Single by Keith Urban

from the album Defying Gravity
- Released: 29 June 2009
- Recorded: 2009
- Genre: Country
- Length: 4:07 (album version)
- Label: Capitol Nashville
- Songwriters: Steve McEwan; John Reid;
- Producers: Dann Huff; Keith Urban;

Keith Urban singles chronology
| "Kiss a Girl" (2009) | "Only You Can Love Me This Way" (2009) | "'Til Summer Comes Around" (2009) |

= Only You Can Love Me This Way =

"Only You Can Love Me This Way" is a song written by Steve McEwan and John Reid and recorded by Australian country music singer Keith Urban. It was released in June 2009 as the third single from Urban's 2009 album Defying Gravity. The song became his eleventh number one hit on the U.S. Billboard Hot Country Songs chart in October 2009.
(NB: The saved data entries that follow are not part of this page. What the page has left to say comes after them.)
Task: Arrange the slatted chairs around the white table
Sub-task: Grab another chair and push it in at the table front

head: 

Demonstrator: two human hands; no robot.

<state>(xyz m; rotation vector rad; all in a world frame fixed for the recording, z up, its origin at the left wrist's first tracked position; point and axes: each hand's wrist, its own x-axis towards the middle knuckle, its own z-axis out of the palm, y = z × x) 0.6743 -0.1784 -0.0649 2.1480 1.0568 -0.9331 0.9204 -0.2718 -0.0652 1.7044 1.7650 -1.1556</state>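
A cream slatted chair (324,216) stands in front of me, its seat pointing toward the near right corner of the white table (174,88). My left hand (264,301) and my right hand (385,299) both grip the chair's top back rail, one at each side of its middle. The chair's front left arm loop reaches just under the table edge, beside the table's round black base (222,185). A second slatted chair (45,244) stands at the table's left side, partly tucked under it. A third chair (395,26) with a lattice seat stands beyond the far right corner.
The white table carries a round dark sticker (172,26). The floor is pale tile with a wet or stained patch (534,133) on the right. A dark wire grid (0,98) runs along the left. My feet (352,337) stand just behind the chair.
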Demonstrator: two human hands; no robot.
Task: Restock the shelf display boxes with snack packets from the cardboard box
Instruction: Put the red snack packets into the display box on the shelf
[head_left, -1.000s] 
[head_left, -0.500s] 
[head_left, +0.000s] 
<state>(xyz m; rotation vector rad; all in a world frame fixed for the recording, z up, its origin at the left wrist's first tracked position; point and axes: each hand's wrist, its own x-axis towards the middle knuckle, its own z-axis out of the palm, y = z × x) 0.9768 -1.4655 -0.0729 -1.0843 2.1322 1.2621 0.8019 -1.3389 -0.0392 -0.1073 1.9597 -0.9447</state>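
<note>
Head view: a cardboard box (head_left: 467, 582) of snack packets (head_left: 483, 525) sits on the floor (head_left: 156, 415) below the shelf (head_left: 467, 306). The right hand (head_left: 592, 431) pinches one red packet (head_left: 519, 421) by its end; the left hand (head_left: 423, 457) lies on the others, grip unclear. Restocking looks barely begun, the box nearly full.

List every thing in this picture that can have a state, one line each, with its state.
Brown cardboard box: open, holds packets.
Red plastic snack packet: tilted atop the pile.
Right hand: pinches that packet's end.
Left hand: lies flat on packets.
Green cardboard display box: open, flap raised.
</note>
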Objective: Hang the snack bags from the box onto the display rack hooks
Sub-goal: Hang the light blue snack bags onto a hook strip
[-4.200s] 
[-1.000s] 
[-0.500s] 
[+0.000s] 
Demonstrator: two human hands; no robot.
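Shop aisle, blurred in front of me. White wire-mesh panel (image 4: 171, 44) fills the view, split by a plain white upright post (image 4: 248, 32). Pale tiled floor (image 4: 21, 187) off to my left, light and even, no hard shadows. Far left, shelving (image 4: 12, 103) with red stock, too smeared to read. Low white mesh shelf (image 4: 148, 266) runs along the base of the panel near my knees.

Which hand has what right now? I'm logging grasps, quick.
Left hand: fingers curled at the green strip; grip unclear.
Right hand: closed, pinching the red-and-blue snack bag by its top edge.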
==Writing and inspiration==
Steve McEwan and John Reid penned the song together in a studio at a songwriting camp in Nashville where they had just met for the first time. In an interview with HitQuarters McEwan said the demo of the song that was successfully pitched to Urban featured McEwan singing backed by an acoustic guitar and a "tiny drum machine". Reid had originally sung on the demo but it was later felt it would stand a better chance of being accepted by Urban if, rather than Reid's "sweet pop voice", it was sung in McEwan's deeper "more American" vocal.

==Content==
"Only You Can Love Me This Way" is a mid-tempo ballad in which the male narrator states that he and his lover were meant for each other.

According to the Broadcast Music Incorporated (BMI) database, Rascal Flatts has also recorded the song.

==Critical reception==
The song has received favorable reviews from music critics. Jonathan Keefe of Slant Magazine said that the song "recall[s] the drippiness of early-'90s Richard Marx and Bryan Adams". Tara Seetharam of Country Universe gave the song a B+ grade. Her review makes note of the "stripped-down" production and adds, "It’s a testament to Urban’s artistry that he’s able to breathe life and passion into such nondescript lyrics. Michael Menachem of Billboard gave the song a favorable review, calling it "an affectionate ballad that could easily be a wedding song[…]Urban's genteel inflections are enhanced by light production and soft guitar strums." Bobby Peacock of Roughstock, despite saying that it was "below the standards" of other ballads in Urban's career, called it a "welcome change" after the up-tempos "Sweet Thing" and "Kiss a Girl." This review also mentioned Urban's "warm, passionate tone" and the "stripped-down" production.

==Music video==
Directed by Chris Hicky, the video was shot at the Wells Fargo Arena in Des Moines, Iowa in late June 2009. It premiered in early August of that year. It starts with the sound of an audience cheering, while Urban walks on stage. He then performs to an empty theatre with an acoustic guitar. Later, he performs to various fans. The video ends with the sound and visual of him being applauded, and walking away.

==Chart performance==
"Only You Can Love Me This Way" charted on the U.S. Billboard Hot 100 and Canadian Hot 100 on the chart week of 11 April 2009, debuting at No. 84 and No. 72 respectively. Upon its release to country radio in June, the song debuted at No. 52 on the U.S. Billboard Hot Country Songs chart, before climbing to No. 30 a week later, and re-entered both the U.S. and Canadian Hot 100 soon afterward.

| Chart (2009) | Peak position |
|---|---|
| Canada Country (Billboard) | 1 |
| Canada Hot 100 (Billboard) | 49 |
| US Billboard Hot 100 | 34 |
| US Hot Country Songs (Billboard) | 1 |

===Year-end charts===

| Chart (2009) | Position |
|---|---|
| US Country Songs (Billboard) | 19 |

==Certifications==

| Region | Certification | Certified units/sales |
| Australia (ARIA) | Gold | 35,000^{‡} |
| United States (RIAA) | Platinum | 1,000,000^{‡} |
^{‡} Sales+streaming figures based on certification alone.